## Brief
Print each line below verbatim, skipping every picture.

## Given data
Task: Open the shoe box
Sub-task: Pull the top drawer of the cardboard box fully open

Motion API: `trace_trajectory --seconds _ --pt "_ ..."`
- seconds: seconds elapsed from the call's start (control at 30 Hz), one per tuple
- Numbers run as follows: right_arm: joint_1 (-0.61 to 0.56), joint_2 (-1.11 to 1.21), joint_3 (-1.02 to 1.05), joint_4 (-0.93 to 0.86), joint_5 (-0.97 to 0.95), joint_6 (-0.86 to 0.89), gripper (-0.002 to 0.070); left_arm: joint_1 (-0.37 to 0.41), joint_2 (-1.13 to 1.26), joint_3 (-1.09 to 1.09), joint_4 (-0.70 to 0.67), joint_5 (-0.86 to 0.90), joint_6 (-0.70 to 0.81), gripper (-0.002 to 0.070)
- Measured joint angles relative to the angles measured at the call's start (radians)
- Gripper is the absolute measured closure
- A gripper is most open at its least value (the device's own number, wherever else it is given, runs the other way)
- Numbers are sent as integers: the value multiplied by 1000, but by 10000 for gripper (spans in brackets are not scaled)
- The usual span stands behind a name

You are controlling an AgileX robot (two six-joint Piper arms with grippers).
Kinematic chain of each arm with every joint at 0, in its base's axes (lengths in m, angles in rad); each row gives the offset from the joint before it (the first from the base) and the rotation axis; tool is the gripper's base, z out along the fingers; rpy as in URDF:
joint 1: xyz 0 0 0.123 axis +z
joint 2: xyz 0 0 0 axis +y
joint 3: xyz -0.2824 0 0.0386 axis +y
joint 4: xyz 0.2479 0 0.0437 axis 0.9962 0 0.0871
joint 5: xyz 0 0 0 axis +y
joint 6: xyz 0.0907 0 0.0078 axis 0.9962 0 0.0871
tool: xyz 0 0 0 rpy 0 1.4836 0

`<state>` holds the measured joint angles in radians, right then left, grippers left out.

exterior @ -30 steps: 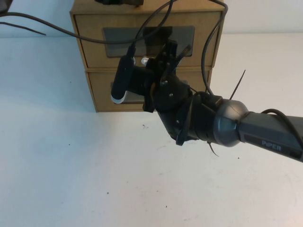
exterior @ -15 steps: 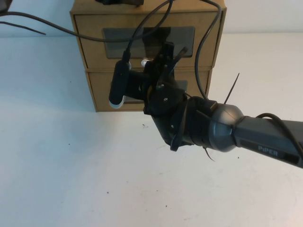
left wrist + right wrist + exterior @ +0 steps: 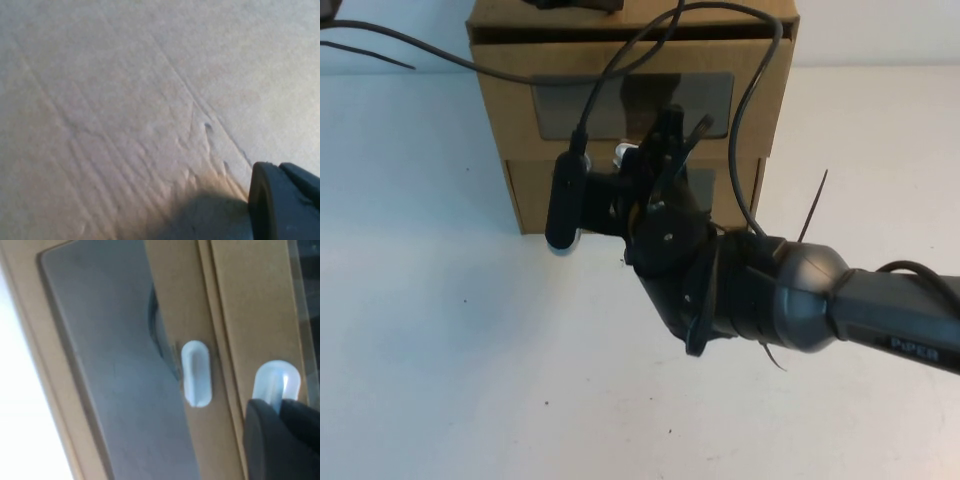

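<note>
Task box: the upper brown cardboard shoe box (image 3: 505,120) sits on a lower brown cardboard shoe box (image 3: 535,195) at the far side of the white table (image 3: 440,350).
Box state: its front panel leans outward, with a dark gap along the top edge; it looks partly open.
Right claw: the right claw (image 3: 280,412) is at the front of the boxes, pinched narrow on a small white plastic pull tab (image 3: 277,380).
Why there: the panel is flat and offers no other hold. Judging by the leaning panel, this tab belongs to the upper box.
Left claw: the left claw (image 3: 282,200) is outside the high view and shows only in its own wrist view, close over a pale creased surface (image 3: 125,125). Whether it is wide or narrow cannot be told.
Materials: both boxes are matte corrugated card with square edges, and the upper panel has a grey see-through window (image 3: 620,100), smooth and faintly reflective.
Tabs: rounded, glossy and translucent white; a second white tab (image 3: 196,372) sits just beside the held one.
</note>
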<state>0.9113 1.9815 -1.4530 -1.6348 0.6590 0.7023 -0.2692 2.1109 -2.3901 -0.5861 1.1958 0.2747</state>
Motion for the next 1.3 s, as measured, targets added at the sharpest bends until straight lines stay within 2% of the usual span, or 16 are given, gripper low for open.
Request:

## Exercise response
Task: Open the shoe box
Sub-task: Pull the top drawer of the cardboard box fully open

Motion API: `trace_trajectory --seconds _ --pt "_ ..."`
- seconds: seconds elapsed from the call's start (control at 30 Hz), one per tuple
- Numbers run as follows: right_arm: joint_1 (-0.61 to 0.56), joint_2 (-1.11 to 1.21), joint_3 (-1.02 to 1.05), joint_4 (-0.93 to 0.86), joint_5 (-0.97 to 0.95), joint_6 (-0.86 to 0.89), gripper (-0.002 to 0.070); left_arm: joint_1 (-0.37 to 0.41), joint_2 (-1.13 to 1.26), joint_3 (-1.09 to 1.09), joint_4 (-0.70 to 0.67), joint_5 (-0.86 to 0.90), joint_6 (-0.70 to 0.81), gripper (-0.002 to 0.070)
- Measured joint angles relative to the angles measured at the call's start (radians)
- Gripper is the absolute measured closure
- A gripper is most open at its least value (the device's own number, wherever else it is given, runs the other way)
- Numbers are sent as integers: the value multiplied by 1000, but by 10000 for gripper (spans in brackets are not scaled)
- The usual span stands behind a name

You are controlling an AgileX robot (two six-joint Piper arms with grippers).
Kinematic chain of each arm with every joint at 0, in its base's axes (lengths in m, angles in rad); each row gives the offset from the joint before it (the first from the base) and the rotation axis; tool is the gripper's base, z out along the fingers; rpy as in URDF:
joint 1: xyz 0 0 0.123 axis +z
joint 2: xyz 0 0 0 axis +y
joint 3: xyz -0.2824 0 0.0386 axis +y
joint 4: xyz 0.2479 0 0.0437 axis 0.9962 0 0.0871
joint 5: xyz 0 0 0 axis +y
joint 6: xyz 0.0907 0 0.0078 axis 0.9962 0 0.0871
tool: xyz 0 0 0 rpy 0 1.4836 0

`<state>` holds the measured joint angles in radians, right then left, grippers left out.

exterior @ -30 steps: 
exterior @ -15 steps: 
left wrist + right wrist + exterior @ +0 steps: 

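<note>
Task box: the upper brown cardboard shoe box (image 3: 505,120) sits on a lower brown cardboard shoe box (image 3: 535,195) at the far side of the white table (image 3: 440,350).
Box state: its front panel leans outward, with a dark gap along the top edge; it looks partly open.
Right claw: the right claw (image 3: 280,412) is at the front of the boxes, pinched narrow on a small white plastic pull tab (image 3: 277,380).
Why there: the panel is flat and offers no other hold. Judging by the leaning panel, this tab belongs to the upper box.
Left claw: the left claw (image 3: 282,200) is outside the high view and shows only in its own wrist view, close over a pale creased surface (image 3: 125,125). Whether it is wide or narrow cannot be told.
Materials: both boxes are matte corrugated card with square edges, and the upper panel has a grey see-through window (image 3: 620,100), smooth and faintly reflective.
Tabs: rounded, glossy and translucent white; a second white tab (image 3: 196,372) sits just beside the held one.
</note>
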<state>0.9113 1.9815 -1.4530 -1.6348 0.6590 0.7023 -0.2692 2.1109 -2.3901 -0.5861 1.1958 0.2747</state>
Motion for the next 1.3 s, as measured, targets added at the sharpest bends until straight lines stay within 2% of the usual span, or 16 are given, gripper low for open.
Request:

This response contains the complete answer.